No que tange à primeira obrigação, não precisar ser versado em ciência social, política ou econômica, para compreender que o Estado se encontra em situação de insolvência total. De fato, quando o cidadão deixa de sair à rua por medo de sofrer alguma violência contra a sua pessoa, ou quando não consegue ser atendido em um hospital público, para citar apenas estes dois pontos, é porque o Estado não garante nem segurança e tampouco saúde à população.

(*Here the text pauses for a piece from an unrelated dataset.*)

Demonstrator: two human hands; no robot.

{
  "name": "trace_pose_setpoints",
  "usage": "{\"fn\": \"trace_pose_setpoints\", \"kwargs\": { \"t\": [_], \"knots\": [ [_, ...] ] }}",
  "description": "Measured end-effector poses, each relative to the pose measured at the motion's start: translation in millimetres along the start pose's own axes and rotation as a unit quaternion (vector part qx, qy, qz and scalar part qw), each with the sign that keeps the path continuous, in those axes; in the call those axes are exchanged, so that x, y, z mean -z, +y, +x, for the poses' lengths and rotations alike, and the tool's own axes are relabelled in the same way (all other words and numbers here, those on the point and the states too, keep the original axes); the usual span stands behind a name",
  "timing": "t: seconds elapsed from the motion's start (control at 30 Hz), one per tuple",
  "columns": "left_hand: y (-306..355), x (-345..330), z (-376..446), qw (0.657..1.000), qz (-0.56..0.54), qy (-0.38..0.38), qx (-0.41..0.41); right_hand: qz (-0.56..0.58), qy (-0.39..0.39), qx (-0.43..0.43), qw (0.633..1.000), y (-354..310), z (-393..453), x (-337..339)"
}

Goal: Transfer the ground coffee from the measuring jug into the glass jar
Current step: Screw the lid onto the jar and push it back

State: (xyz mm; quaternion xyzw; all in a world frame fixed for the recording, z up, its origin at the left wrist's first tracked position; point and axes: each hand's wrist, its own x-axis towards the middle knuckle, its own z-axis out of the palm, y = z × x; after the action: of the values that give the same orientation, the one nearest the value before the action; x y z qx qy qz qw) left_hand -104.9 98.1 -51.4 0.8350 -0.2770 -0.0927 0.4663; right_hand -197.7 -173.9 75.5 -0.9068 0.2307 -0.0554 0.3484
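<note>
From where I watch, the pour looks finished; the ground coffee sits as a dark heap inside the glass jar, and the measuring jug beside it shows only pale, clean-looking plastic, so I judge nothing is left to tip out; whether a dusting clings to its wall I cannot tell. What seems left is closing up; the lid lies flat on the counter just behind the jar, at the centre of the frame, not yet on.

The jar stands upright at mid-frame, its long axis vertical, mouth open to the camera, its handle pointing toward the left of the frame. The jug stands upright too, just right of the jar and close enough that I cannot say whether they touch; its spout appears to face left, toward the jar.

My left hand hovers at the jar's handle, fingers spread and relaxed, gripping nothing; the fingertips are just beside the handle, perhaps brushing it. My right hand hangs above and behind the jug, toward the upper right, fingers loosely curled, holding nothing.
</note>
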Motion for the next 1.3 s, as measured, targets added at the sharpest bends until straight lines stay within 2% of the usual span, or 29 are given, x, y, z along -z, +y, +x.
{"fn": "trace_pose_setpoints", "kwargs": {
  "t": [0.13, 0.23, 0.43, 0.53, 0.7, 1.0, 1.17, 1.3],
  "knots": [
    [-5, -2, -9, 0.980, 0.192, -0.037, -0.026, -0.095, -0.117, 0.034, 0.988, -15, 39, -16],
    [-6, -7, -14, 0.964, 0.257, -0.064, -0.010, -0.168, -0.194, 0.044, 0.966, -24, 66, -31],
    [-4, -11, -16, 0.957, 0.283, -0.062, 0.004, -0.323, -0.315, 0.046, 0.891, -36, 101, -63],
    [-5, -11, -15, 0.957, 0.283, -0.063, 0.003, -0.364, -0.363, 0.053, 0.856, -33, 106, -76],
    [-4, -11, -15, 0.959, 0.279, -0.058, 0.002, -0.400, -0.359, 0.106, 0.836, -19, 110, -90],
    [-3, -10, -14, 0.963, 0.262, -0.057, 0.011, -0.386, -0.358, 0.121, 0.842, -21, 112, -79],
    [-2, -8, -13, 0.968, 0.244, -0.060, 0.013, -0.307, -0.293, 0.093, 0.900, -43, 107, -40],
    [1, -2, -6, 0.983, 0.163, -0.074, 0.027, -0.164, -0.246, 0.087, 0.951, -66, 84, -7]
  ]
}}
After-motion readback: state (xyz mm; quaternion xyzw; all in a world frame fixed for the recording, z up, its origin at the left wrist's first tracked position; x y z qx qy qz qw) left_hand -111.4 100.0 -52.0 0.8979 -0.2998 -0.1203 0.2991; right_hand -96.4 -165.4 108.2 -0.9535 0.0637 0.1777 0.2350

O mais grave nisso tudo é quando o Estado, além da insolvência social, também se encontra em situação de falência econômico-financeira. Aqui, respondendo à sua pergunta, vale a comparação com a iniciativa privada. Em situação de dificuldade financeira, a primeira medida a ser adotada pelas empresas, antes de atrasar suas obrigações, e antes mesmo de deixar de pagar os vultosos impostos, é buscar diminuir os gastos, podar os excessos, enfim, praticar uma política interna de contenção. Com o Estado, isso não acontece. O que vemos, só para citar um exemplo, é a criação de cargos para acomodar aliados.

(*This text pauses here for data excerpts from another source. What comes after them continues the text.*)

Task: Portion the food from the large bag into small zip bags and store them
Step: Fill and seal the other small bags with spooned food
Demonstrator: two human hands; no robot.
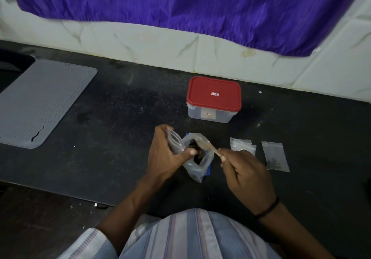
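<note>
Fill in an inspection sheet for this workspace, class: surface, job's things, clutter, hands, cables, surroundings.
Surface: dark counter, speckled.
Job's things: large bag open, dark food inside; wooden spoon over its mouth; filled zip bag and more small bags at right; red-lidded container shut.
Clutter: grey ridged mat at left.
Hands: left hand holds open a small zip bag; right hand grips the spoon.
Cables: nothing seen.
Surroundings: white tiled wall, purple curtain.

No text is legible. The red lid (214,94) carries a small red-and-white sticker (214,94); its print is too small to read. The box (208,116) wall bears a similar label (207,114), also unreadable.
</note>
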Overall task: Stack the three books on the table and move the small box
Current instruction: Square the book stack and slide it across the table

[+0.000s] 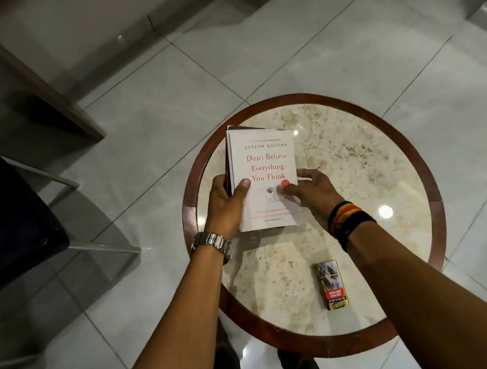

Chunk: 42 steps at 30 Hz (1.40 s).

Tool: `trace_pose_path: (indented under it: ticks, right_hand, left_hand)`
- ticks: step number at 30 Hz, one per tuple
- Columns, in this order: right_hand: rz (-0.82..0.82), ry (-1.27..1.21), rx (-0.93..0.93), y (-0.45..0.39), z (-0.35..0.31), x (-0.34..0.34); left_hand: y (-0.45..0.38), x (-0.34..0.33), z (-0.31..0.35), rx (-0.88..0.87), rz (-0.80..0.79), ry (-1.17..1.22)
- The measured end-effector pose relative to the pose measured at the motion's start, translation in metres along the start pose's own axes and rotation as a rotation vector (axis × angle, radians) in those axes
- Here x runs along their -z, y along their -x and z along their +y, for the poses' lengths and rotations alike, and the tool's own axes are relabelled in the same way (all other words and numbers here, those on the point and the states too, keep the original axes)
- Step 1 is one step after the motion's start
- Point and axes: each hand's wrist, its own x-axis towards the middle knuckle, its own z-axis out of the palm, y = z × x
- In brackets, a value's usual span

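Both hands [226,205] [312,192] grip the white book [264,165], hiding dark books [229,168] beneath; small box [333,284] lies apart.

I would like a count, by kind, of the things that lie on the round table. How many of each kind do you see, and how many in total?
Books: at least 2. The white book lies on top of a dark book; a third cannot be told apart in the pile.
Small boxes: 1, the small box near the front edge.
Total: at least 3 things on the table.
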Motion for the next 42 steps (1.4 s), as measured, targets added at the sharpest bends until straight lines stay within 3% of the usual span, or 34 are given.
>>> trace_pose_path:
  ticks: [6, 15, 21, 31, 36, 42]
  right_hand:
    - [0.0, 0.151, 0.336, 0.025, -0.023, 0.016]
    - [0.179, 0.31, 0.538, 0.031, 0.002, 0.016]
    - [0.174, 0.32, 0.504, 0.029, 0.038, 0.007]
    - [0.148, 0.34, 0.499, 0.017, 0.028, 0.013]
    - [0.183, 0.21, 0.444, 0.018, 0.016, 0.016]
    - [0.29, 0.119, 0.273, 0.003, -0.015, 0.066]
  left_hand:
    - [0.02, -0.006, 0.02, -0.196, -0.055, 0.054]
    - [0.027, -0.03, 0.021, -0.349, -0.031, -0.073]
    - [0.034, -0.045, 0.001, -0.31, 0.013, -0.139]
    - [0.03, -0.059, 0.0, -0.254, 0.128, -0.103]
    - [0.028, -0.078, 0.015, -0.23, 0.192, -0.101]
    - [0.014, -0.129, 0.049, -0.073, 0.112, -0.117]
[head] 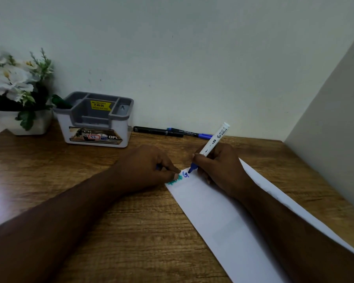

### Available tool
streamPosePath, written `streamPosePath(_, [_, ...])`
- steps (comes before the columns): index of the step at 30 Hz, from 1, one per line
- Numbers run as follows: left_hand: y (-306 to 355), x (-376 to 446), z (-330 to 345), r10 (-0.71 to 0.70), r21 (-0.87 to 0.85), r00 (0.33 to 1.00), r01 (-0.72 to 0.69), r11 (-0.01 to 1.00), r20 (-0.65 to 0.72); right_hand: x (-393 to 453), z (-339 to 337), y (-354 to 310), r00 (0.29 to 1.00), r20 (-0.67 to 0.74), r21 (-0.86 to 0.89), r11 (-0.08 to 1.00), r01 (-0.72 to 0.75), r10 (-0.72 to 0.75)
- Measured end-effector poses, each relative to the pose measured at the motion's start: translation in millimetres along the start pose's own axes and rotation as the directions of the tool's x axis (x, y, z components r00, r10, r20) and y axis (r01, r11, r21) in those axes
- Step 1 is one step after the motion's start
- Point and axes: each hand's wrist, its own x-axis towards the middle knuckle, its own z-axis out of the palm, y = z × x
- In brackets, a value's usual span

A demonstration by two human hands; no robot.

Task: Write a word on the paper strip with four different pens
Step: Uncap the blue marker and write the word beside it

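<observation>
A long white paper strip (223, 217) lies diagonally on the wooden table. My right hand (219, 170) grips a white marker (213, 142) with a blue tip, the tip touching the strip's far end beside a blue letter. Green writing (175, 180) sits at the strip's corner. My left hand (149, 166) presses its fingertips on that corner and seems to hold something small and blue, mostly hidden. A black pen (157, 131) and a blue pen (192, 134) lie by the wall.
A grey and white desk organiser (94, 121) stands at the back left, with a green object (59, 102) in its left slot. A white pot of white flowers (18, 92) is at the far left. A wall panel (335, 119) closes the right side.
</observation>
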Motion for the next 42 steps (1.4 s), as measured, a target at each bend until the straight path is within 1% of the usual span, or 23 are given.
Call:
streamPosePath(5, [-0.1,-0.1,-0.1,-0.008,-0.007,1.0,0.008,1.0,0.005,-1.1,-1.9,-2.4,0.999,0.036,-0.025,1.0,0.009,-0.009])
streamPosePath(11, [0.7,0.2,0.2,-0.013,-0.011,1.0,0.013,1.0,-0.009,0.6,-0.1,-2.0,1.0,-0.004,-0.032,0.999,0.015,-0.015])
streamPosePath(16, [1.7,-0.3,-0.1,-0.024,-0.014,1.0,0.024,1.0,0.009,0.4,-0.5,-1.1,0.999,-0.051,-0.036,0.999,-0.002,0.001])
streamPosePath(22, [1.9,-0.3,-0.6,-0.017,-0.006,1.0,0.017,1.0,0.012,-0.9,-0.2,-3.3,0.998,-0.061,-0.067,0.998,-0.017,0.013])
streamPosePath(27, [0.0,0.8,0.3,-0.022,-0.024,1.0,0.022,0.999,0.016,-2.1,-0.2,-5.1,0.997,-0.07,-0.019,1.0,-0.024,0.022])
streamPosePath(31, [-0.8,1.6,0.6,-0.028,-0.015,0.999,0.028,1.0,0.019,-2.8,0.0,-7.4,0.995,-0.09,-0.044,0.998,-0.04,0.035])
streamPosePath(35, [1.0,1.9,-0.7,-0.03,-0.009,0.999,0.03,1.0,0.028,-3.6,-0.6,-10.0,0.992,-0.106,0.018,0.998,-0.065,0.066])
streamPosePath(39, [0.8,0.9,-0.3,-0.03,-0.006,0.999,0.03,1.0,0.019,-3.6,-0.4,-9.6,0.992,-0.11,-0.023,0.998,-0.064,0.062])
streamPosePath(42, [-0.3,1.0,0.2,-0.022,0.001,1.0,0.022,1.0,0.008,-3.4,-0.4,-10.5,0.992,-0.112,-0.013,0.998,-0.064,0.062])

- DH Por fim, como o senhor avalia o comportamento da classe empresarial na política?
Entramos em um ponto que parece um paradoxo, mas não é. Se por um lado, a política e os ditos políticos profissionais estão em descrédito, por outro, vemos também a ascendência de líderes bem-sucedidos na iniciativa privada entrando na política. Temos o exemplo mundial de Donald Trump e, no Brasil, o João Dória, governador de São Paulo, sem falar em outros nomes que surgiram na última campanha.
Independentemente do perfil de cada um, é bom que se diga, vejo isso como um fenômeno natural. Precisamos entender que o papel da iniciativa privada não se limita apenas a gerar empregos e movimentar a economia de um país ou, pior: serem meros patrocinadores de campanhas eleitorais, como tem acontecido no Brasil.

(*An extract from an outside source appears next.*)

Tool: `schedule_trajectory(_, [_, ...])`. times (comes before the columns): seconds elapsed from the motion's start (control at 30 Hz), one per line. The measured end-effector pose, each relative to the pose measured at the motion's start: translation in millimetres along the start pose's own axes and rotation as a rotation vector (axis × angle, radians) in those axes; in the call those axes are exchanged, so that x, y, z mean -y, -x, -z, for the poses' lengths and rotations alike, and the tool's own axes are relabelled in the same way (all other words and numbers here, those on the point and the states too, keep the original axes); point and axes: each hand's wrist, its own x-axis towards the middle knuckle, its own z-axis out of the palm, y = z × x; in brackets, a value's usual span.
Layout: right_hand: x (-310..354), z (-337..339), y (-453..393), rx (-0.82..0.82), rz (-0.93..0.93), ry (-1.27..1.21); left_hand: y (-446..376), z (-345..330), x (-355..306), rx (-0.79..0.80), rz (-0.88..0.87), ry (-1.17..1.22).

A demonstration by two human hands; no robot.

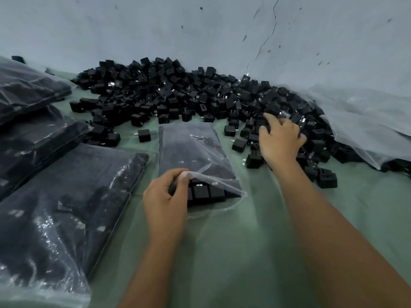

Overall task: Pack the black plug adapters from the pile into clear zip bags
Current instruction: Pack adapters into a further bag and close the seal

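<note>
Left hand (165,197) pinches the limp, slippery bag (195,156) mouth open; right hand (280,138) curls over rigid adapters (278,121) at the pile (189,94), best gripped by flat sides.

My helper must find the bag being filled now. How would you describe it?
On the green sheet, just before the adapter pile, lies one narrow clear bag. Unlike the packed bags beside it, its mouth is open, lifted by the left hand.

The plug adapters (178,94) heaped at twelve o'clock are matte black with small silver glints. The zip bag (189,147) at centre is clear, showing black through it, as do the filled bags (66,196) at nine o'clock. The surface (255,252) is pale green; the wall (155,30) is grey-blue, dark-flecked.
</note>
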Motion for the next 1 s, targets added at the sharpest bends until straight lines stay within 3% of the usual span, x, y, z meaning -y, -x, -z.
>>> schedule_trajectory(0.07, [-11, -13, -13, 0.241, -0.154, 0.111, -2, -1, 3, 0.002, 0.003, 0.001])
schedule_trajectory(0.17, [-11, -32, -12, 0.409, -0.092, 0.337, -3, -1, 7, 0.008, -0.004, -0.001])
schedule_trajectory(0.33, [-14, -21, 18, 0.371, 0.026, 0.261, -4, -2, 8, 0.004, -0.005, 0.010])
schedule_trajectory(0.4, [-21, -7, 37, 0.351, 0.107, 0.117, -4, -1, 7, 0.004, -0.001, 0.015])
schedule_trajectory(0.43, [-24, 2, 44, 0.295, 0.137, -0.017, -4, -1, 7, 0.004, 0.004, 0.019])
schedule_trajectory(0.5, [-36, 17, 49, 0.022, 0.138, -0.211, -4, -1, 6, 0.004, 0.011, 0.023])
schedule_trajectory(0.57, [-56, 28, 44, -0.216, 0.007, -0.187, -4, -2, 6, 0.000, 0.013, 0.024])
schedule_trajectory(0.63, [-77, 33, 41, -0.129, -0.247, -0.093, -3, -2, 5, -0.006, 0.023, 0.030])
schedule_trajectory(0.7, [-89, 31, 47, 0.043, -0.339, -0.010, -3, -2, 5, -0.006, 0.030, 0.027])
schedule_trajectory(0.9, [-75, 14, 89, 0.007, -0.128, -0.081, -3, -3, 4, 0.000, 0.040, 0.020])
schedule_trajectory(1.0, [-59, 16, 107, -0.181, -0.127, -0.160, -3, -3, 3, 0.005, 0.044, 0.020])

Os empresários precisam entender que sua participação nas discussões políticas é mais complexa e necessária, em especial, no momento atual por que passa o país. E quero acreditar que a classe empresarial está acordando verdadeiramente para essa possibilidade, não necessariamente de assumir um protagonismo político por si só, mas principalmente de um protagonismo social, de responsabilidade e conscientização sobre seu papel no desenvolvimento de uma nação.